Make soap! Add water & oils, then personalize with essential oils, spices, herbs, salt or sugar for a scub, micronized oats to soothe skin, and so on.
Also, the lye from running water through it through a strainer makes a good drain cleaner too!
Awesome
Sounds like the speech from fight club about how to make soap
Hey there. You taught me some good tips. Thank you!
My grandfather made his own lye with his ash. He just shoveled some in metal buckets and added water and let it sit. It becomes very strong. Then he would add it to small cans with homes in them which were buried all around his pecan trees. He always had bushels and bushels of pecans. Every year. Lye is used to make soap so if you make your own it will save you much money. Lye can also be used to clean things. People used it in clothes washing detergent. Research it for exact methods. It’s an extremely valuable commodity. Congratulations to you for your wonderful knowledge!

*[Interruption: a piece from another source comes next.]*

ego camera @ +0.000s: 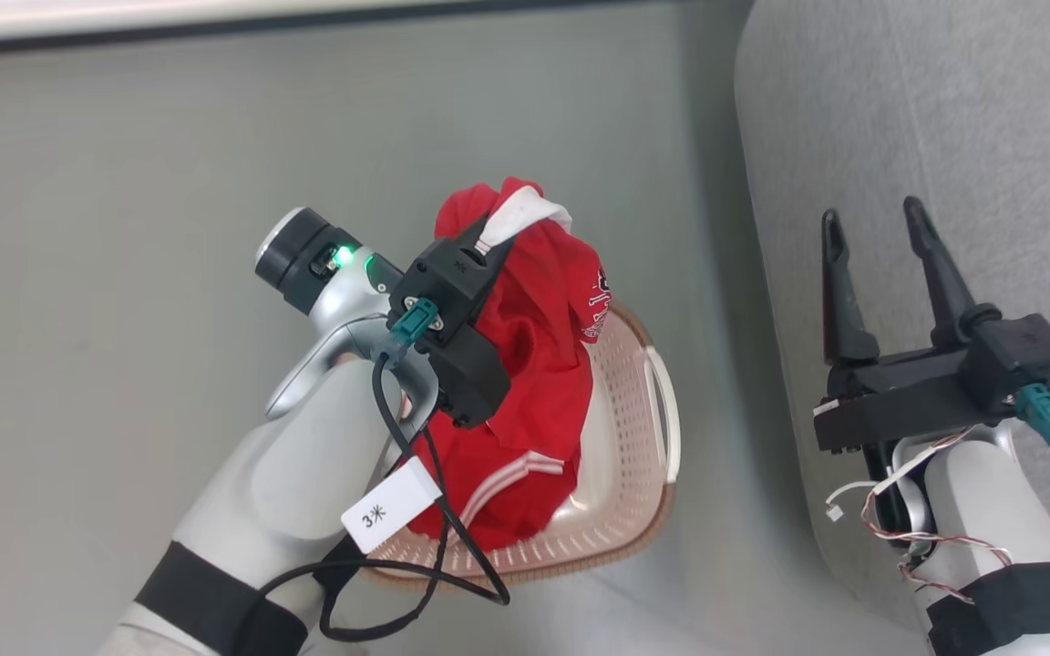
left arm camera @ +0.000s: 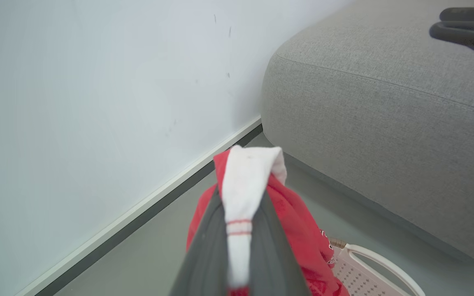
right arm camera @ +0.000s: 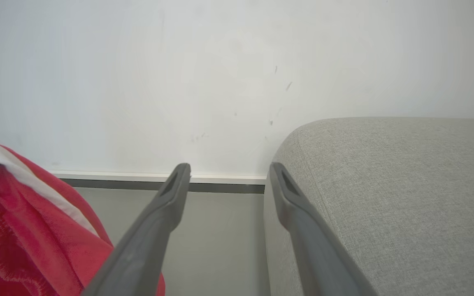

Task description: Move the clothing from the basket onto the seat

And thanks again.
My grandpa always dumped his ashes from his wood burning stove and the clinkers from his coal furnace on his driveway, it turned into a great smooth driveway with no ruts
Wym like he would put it dry and just wait for it to harden?
@@raulpina9852 yes or just over the top of the snow in his driveway, didn't really matter when you drive over it every day
*@HomeSteadHow*
5:40 You can also use a regular newspaper (not plastic paper), rip out a page, roll it up so you can grip it nicely, dip it first in water, then dip it in the ash, then rub that window as usual.
When done you can just burn the paper, it saves on cleaning those rags.
TIP: I use mineral oil (with a small paint brush) on my wood boiler door gaskets every third time I do a cleanout. They swell back up and It makes them last a really long time with a good seal. Otherwise they get cooked from the heat they are exposed to.